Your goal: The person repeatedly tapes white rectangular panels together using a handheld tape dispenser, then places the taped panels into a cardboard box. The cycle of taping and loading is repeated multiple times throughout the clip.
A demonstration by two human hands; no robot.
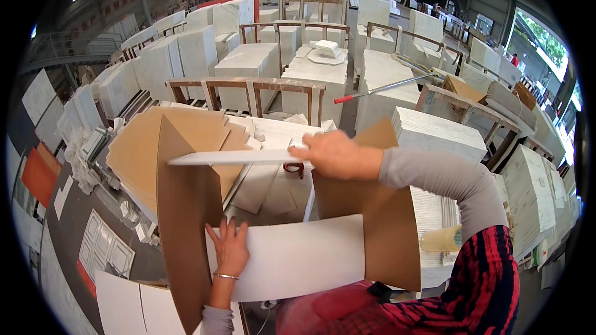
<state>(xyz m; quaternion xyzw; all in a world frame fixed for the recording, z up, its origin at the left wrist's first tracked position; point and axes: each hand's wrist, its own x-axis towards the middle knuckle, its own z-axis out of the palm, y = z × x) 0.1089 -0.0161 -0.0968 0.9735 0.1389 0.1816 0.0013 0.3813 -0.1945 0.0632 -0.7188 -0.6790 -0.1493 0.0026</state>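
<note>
White strip (239, 157), one: held above the box at the centre of the frame, lying nearly level, its left end by the left cardboard wall.

Right hand (332, 156), bare, grey sleeve: just right of centre; fingers closed on the right end of the strip.

White sheet (304, 257), one: lower centre, spanning the gap between the two brown walls.

Left hand (231, 249), bare, bracelet (226, 276) at the wrist: laid on the left end of the sheet, fingers spread wide, nothing gripped.

Box (186, 236), brown cardboard: walls standing upright left and right of the sheet.

Tape roll (293, 169), dark red: beyond the box, just below the right hand.

Cardboard stack (139, 155), flat sheets: left of centre, behind the left wall.

Yellow cylinder (439, 240): lower right, beside the right wall.

Slab stack (437, 133), pale: right of centre.

Pole (388, 87), red end: upper right of centre, lying across pale blocks.

Frames (254, 87), brown: upper centre, among blocks.

Panelled piece (105, 245), white: lower left, on the floor.
</note>
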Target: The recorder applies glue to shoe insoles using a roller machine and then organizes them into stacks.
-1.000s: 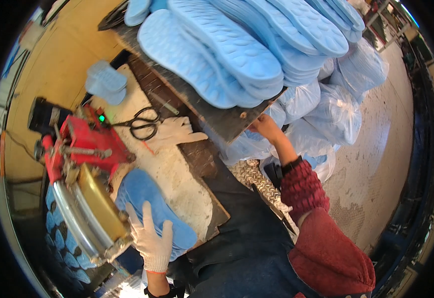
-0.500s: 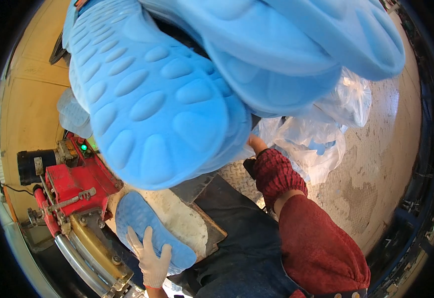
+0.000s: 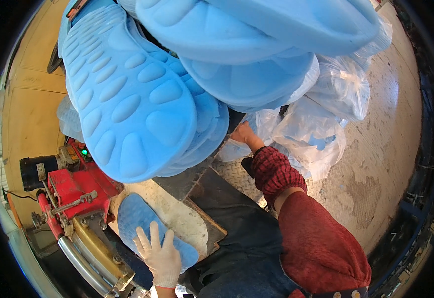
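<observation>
My left hand (image 3: 160, 259), in a white glove, rests with fingers spread on a single blue shoe sole (image 3: 140, 218). That sole lies on a pale, worn work surface (image 3: 184, 222) at the lower left. My right hand (image 3: 243, 133) is bare, with a red sleeve behind it, and its fingers are curled at the dark edge below the stacked soles. What they grip there is partly hidden. Large stacks of light blue soles (image 3: 132, 109) with raised oval bumps fill the upper middle, very near me. More soles (image 3: 256, 30) overhang toward the upper right.
A red machine (image 3: 80, 184) with a green light, a black motor (image 3: 39, 173) and shiny metal tubes stands at the left. Clear plastic bags (image 3: 311, 136) with blue pieces inside lie on the worn floor (image 3: 371, 164) to the right. A dark apron (image 3: 232, 223) covers my lap.
My left hand has slid slightly right and down along the sole, its fingers spreading. My right hand has shifted up and left, and more of it shows. The stacks appear farther left and up.
</observation>
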Demonstrator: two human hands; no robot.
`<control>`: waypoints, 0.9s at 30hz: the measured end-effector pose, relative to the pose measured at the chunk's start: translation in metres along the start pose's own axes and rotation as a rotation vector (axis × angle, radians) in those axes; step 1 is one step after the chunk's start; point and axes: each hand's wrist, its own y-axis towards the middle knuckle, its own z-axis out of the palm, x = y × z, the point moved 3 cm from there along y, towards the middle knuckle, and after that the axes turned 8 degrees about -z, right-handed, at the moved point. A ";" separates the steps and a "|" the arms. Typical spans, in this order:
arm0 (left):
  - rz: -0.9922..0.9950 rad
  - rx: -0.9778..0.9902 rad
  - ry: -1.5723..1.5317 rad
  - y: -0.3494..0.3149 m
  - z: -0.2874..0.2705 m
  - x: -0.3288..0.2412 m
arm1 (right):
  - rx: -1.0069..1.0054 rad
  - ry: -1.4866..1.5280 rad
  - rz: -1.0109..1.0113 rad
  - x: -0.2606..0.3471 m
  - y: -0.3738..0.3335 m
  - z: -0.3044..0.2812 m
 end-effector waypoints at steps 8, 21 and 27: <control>0.236 0.056 -0.127 0.019 -0.020 -0.025 | -0.184 0.185 -0.120 -0.036 -0.032 -0.046; 0.296 -0.083 -0.227 -0.009 0.008 0.017 | -0.481 0.123 -0.139 0.127 -0.183 -0.263; 0.270 -0.182 -0.324 -0.031 0.009 0.041 | -0.292 0.519 -0.145 0.159 -0.300 -0.280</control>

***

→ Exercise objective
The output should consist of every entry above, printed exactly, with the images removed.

→ Answer section
Your goal: The person repeatedly tapes white rectangular panels together using a handheld tape dispenser, then places the taped panels into a cardboard box. The cycle of taping and loading is repeated multiple times throughout the clip.
A demonstration by two human hands; no robot.
<state>(xyz m; quaternion xyzw; all in a world frame fixed for the recording, z up, its origin at the left wrist's first tracked position; point and axes: each hand's wrist, its own x-axis towards the middle knuckle, its own z-axis out of the palm, y = z × x) 0.1089 -0.0161 -0.0968 0.9735 0.1389 0.1816 0.0013 0.3813 -0.1945 0.0632 -0.7188 -0.6790 -0.1493 0.0026</state>
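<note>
White strip (239, 157), one: held above the box at the centre of the frame, lying nearly level, its left end by the left cardboard wall.

Right hand (332, 156), bare, grey sleeve: just right of centre; fingers closed on the right end of the strip.

White sheet (304, 257), one: lower centre, spanning the gap between the two brown walls.

Left hand (231, 249), bare, bracelet (226, 276) at the wrist: laid on the left end of the sheet, fingers spread wide, nothing gripped.

Box (186, 236), brown cardboard: walls standing upright left and right of the sheet.

Tape roll (293, 169), dark red: beyond the box, just below the right hand.

Cardboard stack (139, 155), flat sheets: left of centre, behind the left wall.

Yellow cylinder (439, 240): lower right, beside the right wall.

Slab stack (437, 133), pale: right of centre.

Pole (388, 87), red end: upper right of centre, lying across pale blocks.

Frames (254, 87), brown: upper centre, among blocks.

Panelled piece (105, 245), white: lower left, on the floor.
</note>
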Target: The recorder applies glue to shoe insoles using a roller machine and then organizes them into stacks.
-1.000s: 
-0.500s: 
+0.000s: 
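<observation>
My left hand (image 3: 160, 259), in a white glove, rests with fingers spread on a single blue shoe sole (image 3: 140, 218). That sole lies on a pale, worn work surface (image 3: 184, 222) at the lower left. My right hand (image 3: 243, 133) is bare, with a red sleeve behind it, and its fingers are curled at the dark edge below the stacked soles. What they grip there is partly hidden. Large stacks of light blue soles (image 3: 132, 109) with raised oval bumps fill the upper middle, very near me. More soles (image 3: 256, 30) overhang toward the upper right.
A red machine (image 3: 80, 184) with a green light, a black motor (image 3: 39, 173) and shiny metal tubes stands at the left. Clear plastic bags (image 3: 311, 136) with blue pieces inside lie on the worn floor (image 3: 371, 164) to the right. A dark apron (image 3: 232, 223) covers my lap.
My left hand has slid slightly right and down along the sole, its fingers spreading. My right hand has shifted up and left, and more of it shows. The stacks appear farther left and up.
</observation>
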Demonstrator: two human hands; no robot.
`<control>`: waypoints, 0.9s at 30hz: the measured end-effector pose, relative to the pose measured at the chunk's start: translation in metres along the start pose's own axes and rotation as a rotation vector (axis × angle, radians) in those axes; step 1 is one step after the chunk's start; point and axes: each hand's wrist, its own y-axis towards the middle knuckle, its own z-axis out of the palm, x = y × z, the point moved 3 cm from there along y, towards the middle knuckle, and after that the axes turned 8 degrees about -z, right-handed, at the moved point. A ";" separates the steps and a "|" the arms. Typical spans, in this order:
arm0 (left):
  - rz: -0.9922..0.9950 rad
  - rx: -0.9778..0.9902 rad
  - ry: -1.5723..1.5317 rad
  - y: -0.3494..0.3149 m
  - z: -0.2874..0.2705 m
  - x: -0.3288..0.2412 m
arm1 (right):
  - rx: -1.0069..1.0054 rad
  - ry: -1.4866..1.5280 rad
  - rz: -1.0109..1.0113 rad
  - x: -0.2606..0.3471 m
  - y: -0.3738..0.3335 m
  - z: -0.3044..0.2812 m
 end-effector waypoints at steps 8, 21 and 27: <control>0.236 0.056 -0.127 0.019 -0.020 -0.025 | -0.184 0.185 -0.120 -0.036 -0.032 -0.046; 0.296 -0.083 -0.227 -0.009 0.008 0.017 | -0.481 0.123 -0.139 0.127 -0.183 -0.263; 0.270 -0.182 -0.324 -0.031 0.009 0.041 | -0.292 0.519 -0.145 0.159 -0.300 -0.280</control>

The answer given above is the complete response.